What is required:
Set the listing down exactly; no pictures.

Given data:
= = = = =
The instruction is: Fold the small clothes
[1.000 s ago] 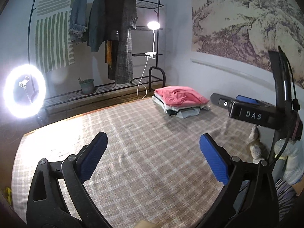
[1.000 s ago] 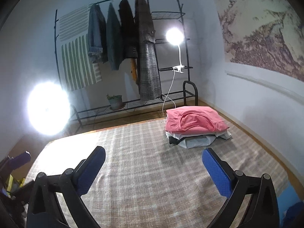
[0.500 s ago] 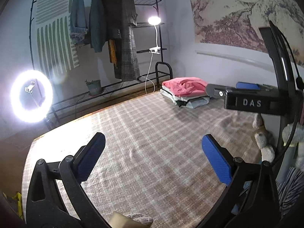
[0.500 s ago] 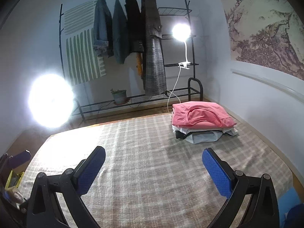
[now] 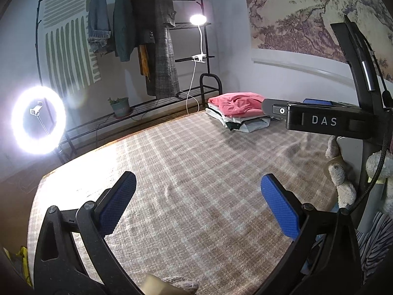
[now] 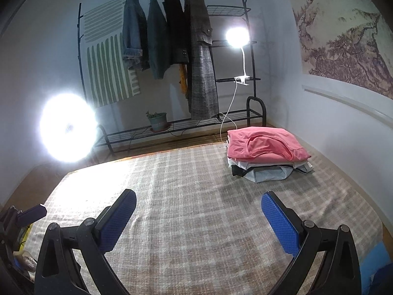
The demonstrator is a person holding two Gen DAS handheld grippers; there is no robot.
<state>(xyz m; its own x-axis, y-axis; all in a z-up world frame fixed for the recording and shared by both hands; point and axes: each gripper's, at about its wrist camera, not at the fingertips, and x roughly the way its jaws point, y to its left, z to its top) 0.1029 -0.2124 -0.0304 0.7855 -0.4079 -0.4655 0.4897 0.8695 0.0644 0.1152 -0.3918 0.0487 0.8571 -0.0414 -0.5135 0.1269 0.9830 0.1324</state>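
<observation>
The stack of folded clothes (image 6: pixel 267 157) sat at about one o'clock in the right wrist view, pink garment (image 6: pixel 266 145) on top and paler ones beneath, near the far corner of the plaid bed cover (image 6: pixel 196 196); probably parked there to leave the middle free for folding; no unfolded piece lay on the cover. The right gripper (image 6: pixel 199 221) hung above the bare plaid with its fingers (image 6: pixel 118 218) spread wide and holding nothing; the left gripper (image 5: pixel 197 206) was likewise spread and empty, well short of the stack (image 5: pixel 239 115), which lay at one o'clock there too; the right tool's body crossed that view at three o'clock. At eleven o'clock stood the clothes rack (image 6: pixel 176 56), a ring light (image 5: pixel 38 120) at nine; a soft toy (image 5: pixel 341 172) leaned at the bed's right edge.
</observation>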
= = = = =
Finished task:
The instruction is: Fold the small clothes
[1.000 s ago] 
[1.000 s ago] 
[0.500 s ago] 
[0.500 s ago] 
[now] 
[now] 
The demonstrator is a person holding two Gen DAS handheld grippers; there is no robot.
<state>(xyz m; its own x-axis, y-axis; all in a z-up world frame fixed for the recording and shared by both hands; point and axes: each gripper's, at about its wrist camera, not at the fingertips, and x roughly the way its jaws point, y to its left, z to its top) 0.1029 -0.2124 -0.0304 0.7855 -0.4079 -0.4655 0.4897 0.8695 0.0644 0.1152 -0.3918 0.0487 0.8571 -0.0414 -0.5135 0.1269 0.9830 0.1324</state>
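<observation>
The stack of folded clothes (image 6: pixel 267 157) sat at about one o'clock in the right wrist view, pink garment (image 6: pixel 266 145) on top and paler ones beneath, near the far corner of the plaid bed cover (image 6: pixel 196 196); probably parked there to leave the middle free for folding; no unfolded piece lay on the cover. The right gripper (image 6: pixel 199 221) hung above the bare plaid with its fingers (image 6: pixel 118 218) spread wide and holding nothing; the left gripper (image 5: pixel 197 206) was likewise spread and empty, well short of the stack (image 5: pixel 239 115), which lay at one o'clock there too; the right tool's body crossed that view at three o'clock. At eleven o'clock stood the clothes rack (image 6: pixel 176 56), a ring light (image 5: pixel 38 120) at nine; a soft toy (image 5: pixel 341 172) leaned at the bed's right edge.
</observation>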

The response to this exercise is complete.